For months supporters of President Obama have been grumbling that the Tea Party and Grand Obstructionist Party (GOP) have been slapping him around like a rag doll. After buckling to the obstructionists on everything from Health Care Reform, extending the Bush era tax breaks for the wealthy, raising the debt ceiling and awkwardly capitulating to Boehner on the date/day of his speech to a joint session of Congress, the question on everyone's lips was when will Obama stand and fight. To be fair, the President took a stand during his previous speech to a joint session of Congress last spring when he vowed to protect Medicare and Social Security in any negotiations on the 2012 budget or the deficit and debt. Of course he promptly volunteered to put Medicare and Social Security on the table during his highly touted but failed negotiations for a "grand bargain" with House Speaker Boehner over raising the debt ceiling. So, as the hour for yet another "defining speech" drew near, there was understandable skepticism whether Obama would be equal to the task of offering a bold jobs plan and challenging the obstructionists to oppose it.
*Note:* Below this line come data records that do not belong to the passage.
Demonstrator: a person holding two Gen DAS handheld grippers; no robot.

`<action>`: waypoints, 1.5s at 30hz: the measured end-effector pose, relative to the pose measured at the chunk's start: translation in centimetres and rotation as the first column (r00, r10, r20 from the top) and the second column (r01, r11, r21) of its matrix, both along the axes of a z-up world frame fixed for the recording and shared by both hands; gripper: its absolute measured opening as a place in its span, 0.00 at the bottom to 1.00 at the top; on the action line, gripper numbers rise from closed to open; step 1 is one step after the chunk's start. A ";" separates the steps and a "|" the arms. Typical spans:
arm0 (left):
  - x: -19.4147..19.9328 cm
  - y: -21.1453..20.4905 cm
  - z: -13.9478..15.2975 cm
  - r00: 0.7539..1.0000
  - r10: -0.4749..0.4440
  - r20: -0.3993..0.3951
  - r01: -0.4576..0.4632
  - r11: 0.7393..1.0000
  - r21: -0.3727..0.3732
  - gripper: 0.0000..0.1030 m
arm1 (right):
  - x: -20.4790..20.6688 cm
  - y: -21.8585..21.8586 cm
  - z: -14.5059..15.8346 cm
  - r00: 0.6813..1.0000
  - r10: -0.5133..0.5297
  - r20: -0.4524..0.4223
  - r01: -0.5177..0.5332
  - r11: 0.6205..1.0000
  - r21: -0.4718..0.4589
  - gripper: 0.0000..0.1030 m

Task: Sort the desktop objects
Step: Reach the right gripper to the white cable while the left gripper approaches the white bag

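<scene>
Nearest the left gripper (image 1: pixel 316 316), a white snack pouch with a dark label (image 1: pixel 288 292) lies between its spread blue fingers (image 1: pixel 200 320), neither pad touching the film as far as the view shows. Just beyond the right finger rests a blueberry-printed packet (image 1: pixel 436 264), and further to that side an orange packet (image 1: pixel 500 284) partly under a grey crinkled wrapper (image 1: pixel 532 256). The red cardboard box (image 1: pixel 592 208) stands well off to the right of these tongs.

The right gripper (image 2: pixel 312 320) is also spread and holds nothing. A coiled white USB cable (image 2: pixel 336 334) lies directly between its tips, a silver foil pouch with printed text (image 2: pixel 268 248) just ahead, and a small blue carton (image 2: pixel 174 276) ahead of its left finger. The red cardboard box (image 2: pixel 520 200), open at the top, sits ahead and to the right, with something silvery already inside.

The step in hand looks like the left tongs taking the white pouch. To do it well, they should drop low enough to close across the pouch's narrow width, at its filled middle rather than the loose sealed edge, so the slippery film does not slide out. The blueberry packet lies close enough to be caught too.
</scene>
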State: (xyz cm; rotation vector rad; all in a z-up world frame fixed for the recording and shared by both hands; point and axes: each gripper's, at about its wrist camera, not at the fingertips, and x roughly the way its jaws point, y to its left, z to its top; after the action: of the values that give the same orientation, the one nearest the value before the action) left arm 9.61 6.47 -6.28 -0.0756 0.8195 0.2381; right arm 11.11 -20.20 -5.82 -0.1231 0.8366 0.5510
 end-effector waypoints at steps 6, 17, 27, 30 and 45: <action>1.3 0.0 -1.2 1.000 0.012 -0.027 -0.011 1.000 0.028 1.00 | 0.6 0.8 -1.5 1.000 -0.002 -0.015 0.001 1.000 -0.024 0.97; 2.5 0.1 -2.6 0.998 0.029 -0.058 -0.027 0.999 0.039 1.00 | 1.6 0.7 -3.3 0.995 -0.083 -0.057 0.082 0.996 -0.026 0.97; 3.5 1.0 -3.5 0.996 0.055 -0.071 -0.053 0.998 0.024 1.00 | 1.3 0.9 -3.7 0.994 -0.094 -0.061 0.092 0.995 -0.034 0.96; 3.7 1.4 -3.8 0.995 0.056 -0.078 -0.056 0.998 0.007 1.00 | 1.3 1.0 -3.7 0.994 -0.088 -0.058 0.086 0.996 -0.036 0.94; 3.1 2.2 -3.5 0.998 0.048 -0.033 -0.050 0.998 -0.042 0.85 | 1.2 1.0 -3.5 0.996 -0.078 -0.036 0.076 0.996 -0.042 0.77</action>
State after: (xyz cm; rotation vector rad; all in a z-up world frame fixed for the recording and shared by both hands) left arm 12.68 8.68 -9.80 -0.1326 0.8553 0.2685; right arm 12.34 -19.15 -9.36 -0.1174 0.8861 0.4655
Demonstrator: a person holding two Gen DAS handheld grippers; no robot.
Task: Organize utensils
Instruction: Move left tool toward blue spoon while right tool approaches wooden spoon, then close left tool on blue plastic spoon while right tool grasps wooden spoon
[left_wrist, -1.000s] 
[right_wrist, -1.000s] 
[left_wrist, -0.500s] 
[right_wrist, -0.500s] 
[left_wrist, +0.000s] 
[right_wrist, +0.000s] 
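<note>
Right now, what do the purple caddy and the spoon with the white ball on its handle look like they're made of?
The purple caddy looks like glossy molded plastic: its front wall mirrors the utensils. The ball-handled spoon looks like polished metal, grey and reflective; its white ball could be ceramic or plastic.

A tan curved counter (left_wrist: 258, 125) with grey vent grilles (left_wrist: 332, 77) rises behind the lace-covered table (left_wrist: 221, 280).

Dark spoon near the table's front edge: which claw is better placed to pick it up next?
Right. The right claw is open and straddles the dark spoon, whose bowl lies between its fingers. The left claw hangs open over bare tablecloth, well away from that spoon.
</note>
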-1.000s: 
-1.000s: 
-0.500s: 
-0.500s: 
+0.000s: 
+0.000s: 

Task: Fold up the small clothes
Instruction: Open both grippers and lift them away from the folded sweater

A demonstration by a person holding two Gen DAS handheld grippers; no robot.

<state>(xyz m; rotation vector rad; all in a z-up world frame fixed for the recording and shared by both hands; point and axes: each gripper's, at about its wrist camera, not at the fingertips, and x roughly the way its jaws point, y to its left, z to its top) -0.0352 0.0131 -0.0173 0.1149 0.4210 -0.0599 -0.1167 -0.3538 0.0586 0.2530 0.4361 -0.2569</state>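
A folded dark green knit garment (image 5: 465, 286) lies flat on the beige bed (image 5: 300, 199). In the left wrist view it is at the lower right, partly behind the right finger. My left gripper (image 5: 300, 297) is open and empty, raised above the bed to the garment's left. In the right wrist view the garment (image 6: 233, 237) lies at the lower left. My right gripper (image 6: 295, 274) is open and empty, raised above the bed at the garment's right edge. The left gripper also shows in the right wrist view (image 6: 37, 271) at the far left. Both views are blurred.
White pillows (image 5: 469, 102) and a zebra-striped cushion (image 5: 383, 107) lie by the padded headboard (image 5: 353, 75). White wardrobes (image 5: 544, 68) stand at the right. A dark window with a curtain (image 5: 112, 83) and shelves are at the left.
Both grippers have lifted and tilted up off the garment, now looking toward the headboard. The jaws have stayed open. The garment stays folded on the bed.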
To the surprise of many of his critics, President Obama passionately and forcefully articulated a jobs plan that New York Times Columnist Paul Krugman described as "significantly bolder and better than I expected." Krugman went on to say that "it's not nearly as bold as the plan I'd want in an ideal world. But if it actually became law, it would probably make a significant dent in unemployment." Tactically seeking to expose the Tea Party and the Republicans/conservatives as hypocrites and obstructionists, Obama presented a $450 billion package with about $250 billion in tax cuts targeted at small businesses and middle class families and $200 billion in spending on infrastructure repair, rehabbing schools, summer jobs for youth, hiring or retaining teachers and firefighters and extending unemployment benefits. The President pointedly and repeatedly reminded the obstructionists that this modest and moderate package contained proposals which Republicans have supported in the past. In so doing, he seized the high ground by putting them in a position of rejecting proposals they had previously championed.
Clearly relishing the opportunity to put the obstructionists on the defensive, Obama repeatedly called on Congress to "Pass the Bill Now." Equally refreshing, he defended collective bargaining rights for workers and offered a vigorous rationale for the role of government as the facilitator and protector of the interests of ordinary people. And, he reminded the obstructionists that historically government has played a vital role in making investments to expand the economy. Rejecting the obsessive " small government, limited spending" orthodoxy incessantly spouted by the Republican/conservatives, Obama argued that spending on jobs was not only necessary, it would help reduce the deficit by increasing demand for the products and services of businesses and ultimately generate taxes for the federal coffers.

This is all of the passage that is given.